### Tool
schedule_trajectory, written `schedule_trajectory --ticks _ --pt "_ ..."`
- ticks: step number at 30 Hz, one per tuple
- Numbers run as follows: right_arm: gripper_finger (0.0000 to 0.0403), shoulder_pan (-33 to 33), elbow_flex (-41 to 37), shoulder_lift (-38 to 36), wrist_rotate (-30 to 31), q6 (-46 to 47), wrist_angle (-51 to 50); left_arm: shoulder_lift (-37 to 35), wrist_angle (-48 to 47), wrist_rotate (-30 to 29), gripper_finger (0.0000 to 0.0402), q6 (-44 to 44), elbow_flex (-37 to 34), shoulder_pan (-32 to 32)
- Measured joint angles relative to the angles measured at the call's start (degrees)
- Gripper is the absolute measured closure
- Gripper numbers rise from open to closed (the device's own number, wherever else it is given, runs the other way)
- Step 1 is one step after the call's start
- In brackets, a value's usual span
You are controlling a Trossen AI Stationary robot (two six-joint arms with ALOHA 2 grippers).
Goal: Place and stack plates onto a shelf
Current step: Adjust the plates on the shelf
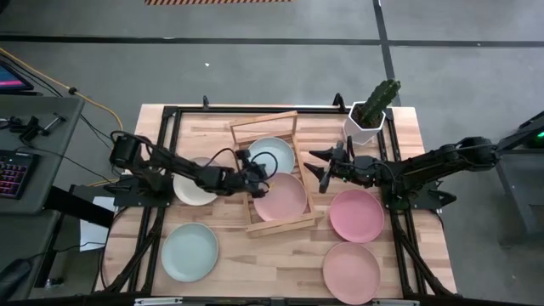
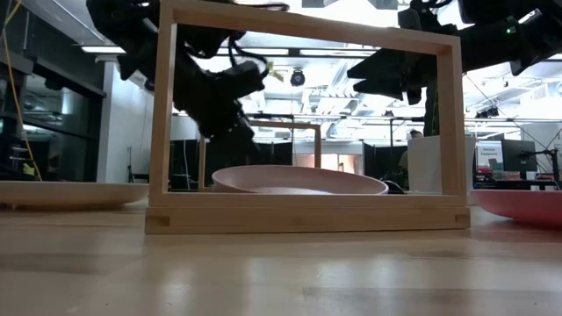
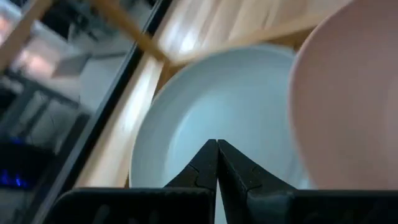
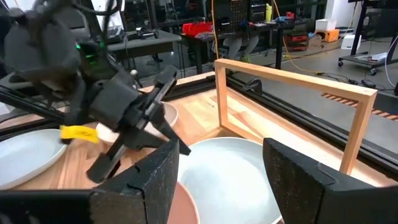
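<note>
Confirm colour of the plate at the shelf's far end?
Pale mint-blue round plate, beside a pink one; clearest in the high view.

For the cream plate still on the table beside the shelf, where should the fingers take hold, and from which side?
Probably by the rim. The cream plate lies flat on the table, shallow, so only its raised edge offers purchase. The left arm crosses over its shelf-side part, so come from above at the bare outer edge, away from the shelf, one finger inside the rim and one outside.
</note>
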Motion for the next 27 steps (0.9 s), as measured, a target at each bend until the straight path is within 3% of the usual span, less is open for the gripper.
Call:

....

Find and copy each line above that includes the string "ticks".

schedule_trajectory, written `schedule_trajectory --ticks _ --pt "_ ..."`
- ticks: step number at 30 Hz, one per tuple

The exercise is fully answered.